Teams have been forming for the past couple of months representing North America, Europe, China, Asia and Latin America. While the Asian and Chinese region already begun league play in the Spring, North America, Europe and Latin America will begin their seasons in the next week. European and North American teams have both converged to Los Angeles where league play will be held live in studio for the inaugural season. At the end of the fall season, top teams will meet at a World Championship shelling out $1m (£783,000) in prize money.
Supercell has been working on the formation of the league for quite some time, announcing back in March the development of the league along with the first look at organisations involved such as names like Cloud9, Team Liquid, Immortals, Team Dignitas, and 100Thieves.
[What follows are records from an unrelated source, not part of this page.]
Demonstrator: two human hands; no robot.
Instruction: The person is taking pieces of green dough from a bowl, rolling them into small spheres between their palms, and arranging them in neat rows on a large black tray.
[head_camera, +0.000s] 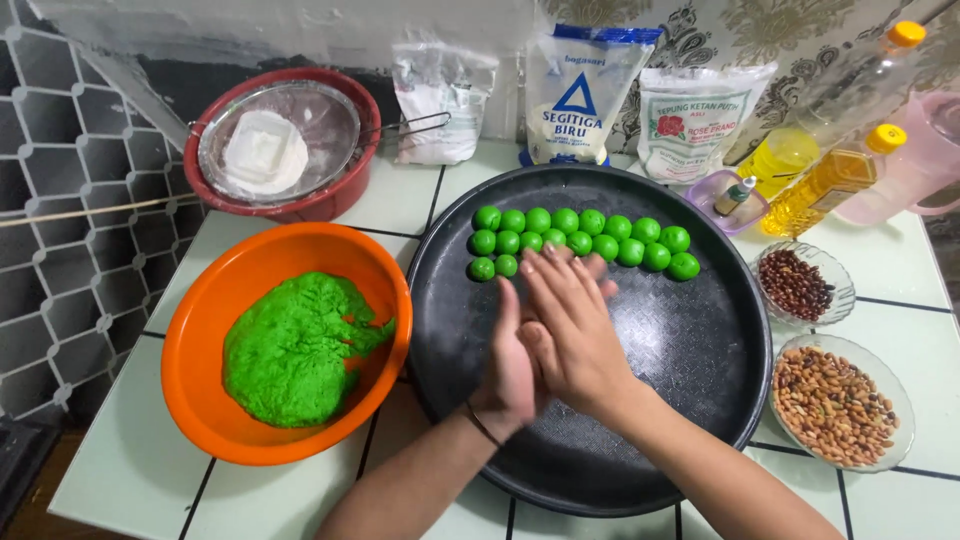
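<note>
The left hand (508, 365) and right hand (570, 330) press flat together, fingers straight, over the middle of the black tray (700, 360). I cannot tell what they squeeze. Green balls (580, 238) line the tray's far side. The near half has open room. The orange bowl (200, 330) of dough (295, 350) touches the tray's left edge.

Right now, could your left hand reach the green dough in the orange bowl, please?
Probably yes: the left hand is pressed palm to palm against the right hand over the black tray, and the green dough lies uncovered in the orange bowl just beside it, with nothing between.
</note>
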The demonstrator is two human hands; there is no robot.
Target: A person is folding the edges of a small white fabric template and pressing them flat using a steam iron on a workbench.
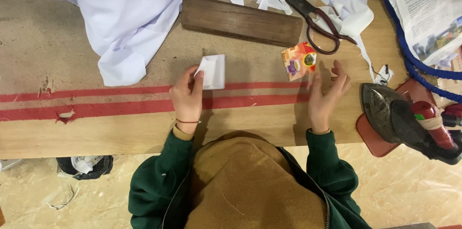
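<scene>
Surface: wooden table (57, 132), worn, with two red stripes (96, 104) running across it; pale tiled floor (33, 190) below the near edge.
Left hand: left hand (186, 96) rests on the stripes, grip pinching the lower left edge of a small folded white fabric piece (213, 71) between thumb and fingers.
Fabric piece: lies flat on the table just above the upper stripe, roughly at centre, near edge overlapping that stripe; only the left hand touches it.
Right hand: right hand (327, 94) is held over the table to the right, fingers spread and slightly curled, holding nothing; grip is loose and apart.
Packet: small colourful packet (299, 60), orange and red with printed pictures, lies just above and left of the right hand; touching or not, cannot tell.
Wooden block: dark, long wooden block (240, 19) lies above the fabric piece, apart from it, slightly tilted.
Scissors: large dark scissors (313, 14) lie past the block's right end, handles toward the packet, partly over white scraps (344, 2).
Cloth: big white cloth (125, 12) is heaped at the upper left, one corner hanging down toward the stripes.
Iron: dark iron (404, 120) sits on a red stand (375, 144) at the table's right edge, well apart from the right hand.
Right corner: newspaper (428, 7) with a blue cord (414, 65) curving beside it.
Clothing: green sleeves (159, 181), tan front.
Floor: black bag (86, 166) with white scraps under the table's left part.
</scene>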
These North American and European organisations have been required to house their players in Los Angeles during the season and provide certain salary parameters much like other esports with league formats.
In order to fill these rosters teams were allowed to sign players as they had already been in contact with but Supercell also held the Clash Royale League Challenge open to anyone that wanted a shot at playing in the league. 25 million players competed with about 7,000 advanced to the next round. More online matches and live combine events were held for organisations to scout players to fill their 4-6 player roster.
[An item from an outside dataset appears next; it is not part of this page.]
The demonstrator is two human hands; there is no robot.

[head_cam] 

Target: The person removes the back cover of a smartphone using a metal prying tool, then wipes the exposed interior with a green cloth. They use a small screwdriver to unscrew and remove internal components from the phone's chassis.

Immortals yields a team that will compete in the North American region and while the organisation also holds a team in Arena of Valor, CEO Noah Whinston told Esports Insider there were many factors that came into play when decided to invest in another mobile game: “When we’re looking at games to invest in there are multiple different axes that we look at. First: it’s about the game itself. I love Clash Royale. I play it all the time and I think the game itself already has so many fans. More importantly than that, the structure and the approach from Supercell has been really important for us. It’s not just Supercell coming in and saying ‘we want to make an esports and we’re gonna throw a massive tournament with a huge prize pool.’ They’ve really taken a thoughtful approach on what a centralized league ecosystem looks like, how do we make this really good for the long-term for players, for fans, and for the organisations that are involved.”
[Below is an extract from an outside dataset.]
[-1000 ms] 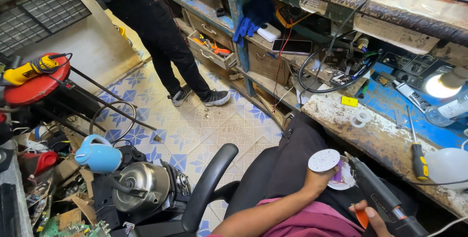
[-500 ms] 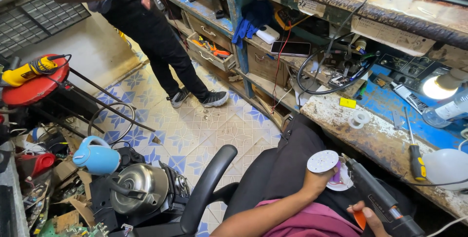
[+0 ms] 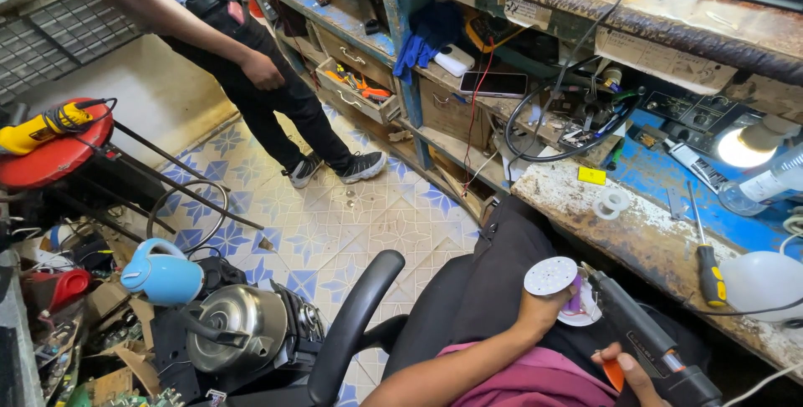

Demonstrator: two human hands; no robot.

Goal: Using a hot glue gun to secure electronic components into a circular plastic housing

Until now, Clash esports has typically been an individual game with one single player versus another. There is a 2v2 mode in the game and the league is implementing a format that’s never been done before with a team style of play. Multiple 1v1 and 2v2 matches will be held with teams able to rotate players making it more of a team based game rather than individual.
Tim Ebner, Head of Esports at Supercell, told Esports Insider accessibility for viewers will be key when it comes time for league play: “We noticed a large number of our viewers are on mobile so that got us thinking what can we do to make content better on mobile. We’re optimizing for that mobile audience meaning we’ll be broadcasting in portrait mode instead of landscape so we’ll see how it goes with production. We’ve had to look at a lot of different factors such as knowing that the screen is smaller to view on but we’re all in on producing in portrait.”
The fall season of 48 teams from five regions begins with Latin America on August 13th, China on August 17th, North America on August 20th, Europe on August 21st and Asia on August 24th. All games will be available to watch on Clash Royale’s Esports YouTube channel.
Esports Insider says: Mobile gaming may very well be “the future” as it is much more accessible than PC or console gaming, but will it be successful in a major esports route? The fan base for Clash Royale is certainly there and while it is a competitive game we’re cautiously optimistic about such a major move Supercell has taken in an industry like mobile esports which is far less popular in the west compared to the east. If anything, having the support from these massive organisations and the talented players behind it will make for an entertaining inaugural season to witness.